→ Instructions for the task
Go through the listing below and output exactly the line with "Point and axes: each", the line with "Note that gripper", and each line between; omit the rest.

/---

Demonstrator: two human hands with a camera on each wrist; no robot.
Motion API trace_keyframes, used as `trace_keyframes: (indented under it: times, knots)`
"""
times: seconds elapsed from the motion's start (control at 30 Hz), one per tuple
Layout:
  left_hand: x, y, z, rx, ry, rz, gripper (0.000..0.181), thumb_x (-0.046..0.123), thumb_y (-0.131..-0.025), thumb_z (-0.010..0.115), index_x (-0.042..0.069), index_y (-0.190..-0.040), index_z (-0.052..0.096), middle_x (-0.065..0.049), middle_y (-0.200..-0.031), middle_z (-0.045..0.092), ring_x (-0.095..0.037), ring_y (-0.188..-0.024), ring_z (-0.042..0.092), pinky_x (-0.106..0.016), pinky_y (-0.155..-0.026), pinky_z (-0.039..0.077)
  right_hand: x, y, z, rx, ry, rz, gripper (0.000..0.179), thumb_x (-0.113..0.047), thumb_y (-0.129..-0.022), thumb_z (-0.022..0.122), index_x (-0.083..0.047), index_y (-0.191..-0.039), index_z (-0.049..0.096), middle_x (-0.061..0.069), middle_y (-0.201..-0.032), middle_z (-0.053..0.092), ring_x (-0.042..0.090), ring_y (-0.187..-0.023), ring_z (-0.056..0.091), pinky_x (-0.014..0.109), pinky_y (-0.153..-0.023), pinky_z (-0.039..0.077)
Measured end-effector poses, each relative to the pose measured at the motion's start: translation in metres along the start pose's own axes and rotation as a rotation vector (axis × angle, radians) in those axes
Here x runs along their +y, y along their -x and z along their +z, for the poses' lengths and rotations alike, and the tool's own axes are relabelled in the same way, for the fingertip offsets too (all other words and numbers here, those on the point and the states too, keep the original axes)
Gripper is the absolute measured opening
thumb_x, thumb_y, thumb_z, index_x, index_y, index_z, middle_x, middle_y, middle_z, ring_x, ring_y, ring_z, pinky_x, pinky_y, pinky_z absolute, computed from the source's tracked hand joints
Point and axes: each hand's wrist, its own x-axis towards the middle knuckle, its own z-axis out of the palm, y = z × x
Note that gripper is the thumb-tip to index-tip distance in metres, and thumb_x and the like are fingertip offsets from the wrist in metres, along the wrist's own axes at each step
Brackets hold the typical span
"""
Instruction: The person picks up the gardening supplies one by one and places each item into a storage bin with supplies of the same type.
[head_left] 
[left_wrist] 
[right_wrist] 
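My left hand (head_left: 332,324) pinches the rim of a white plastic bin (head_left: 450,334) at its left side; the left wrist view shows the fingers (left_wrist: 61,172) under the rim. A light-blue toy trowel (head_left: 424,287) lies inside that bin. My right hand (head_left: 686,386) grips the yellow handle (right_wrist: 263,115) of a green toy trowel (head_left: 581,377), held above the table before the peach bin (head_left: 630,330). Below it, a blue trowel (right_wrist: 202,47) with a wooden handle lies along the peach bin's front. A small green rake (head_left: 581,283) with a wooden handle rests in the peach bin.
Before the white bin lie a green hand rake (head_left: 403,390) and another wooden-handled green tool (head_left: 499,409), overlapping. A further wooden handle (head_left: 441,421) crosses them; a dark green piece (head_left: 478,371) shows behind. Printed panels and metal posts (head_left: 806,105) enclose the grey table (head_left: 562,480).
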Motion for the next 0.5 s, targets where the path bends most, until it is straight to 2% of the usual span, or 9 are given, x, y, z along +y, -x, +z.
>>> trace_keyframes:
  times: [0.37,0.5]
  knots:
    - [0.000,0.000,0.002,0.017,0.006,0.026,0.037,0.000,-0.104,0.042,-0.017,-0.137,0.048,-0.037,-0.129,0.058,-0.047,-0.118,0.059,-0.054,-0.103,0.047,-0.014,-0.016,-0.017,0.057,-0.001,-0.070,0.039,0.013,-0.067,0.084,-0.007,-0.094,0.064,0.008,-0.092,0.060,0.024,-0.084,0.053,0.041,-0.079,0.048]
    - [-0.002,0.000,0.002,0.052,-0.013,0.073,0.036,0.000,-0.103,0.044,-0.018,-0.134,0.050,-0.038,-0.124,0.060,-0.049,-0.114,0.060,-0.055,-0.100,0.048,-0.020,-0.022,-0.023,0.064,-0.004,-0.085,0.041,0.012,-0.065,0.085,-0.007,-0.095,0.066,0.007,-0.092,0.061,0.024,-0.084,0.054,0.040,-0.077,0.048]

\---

→ Response to this exercise
Point and axes: each hand's wrist, its own x-axis towards the middle knuckle, its own z-axis out of the palm, y = z × x
Note that gripper is the thumb-tip to index-tip distance in metres, and thumb_x and the like are fingertip offsets from the wrist in metres, along the wrist's own axes at each step

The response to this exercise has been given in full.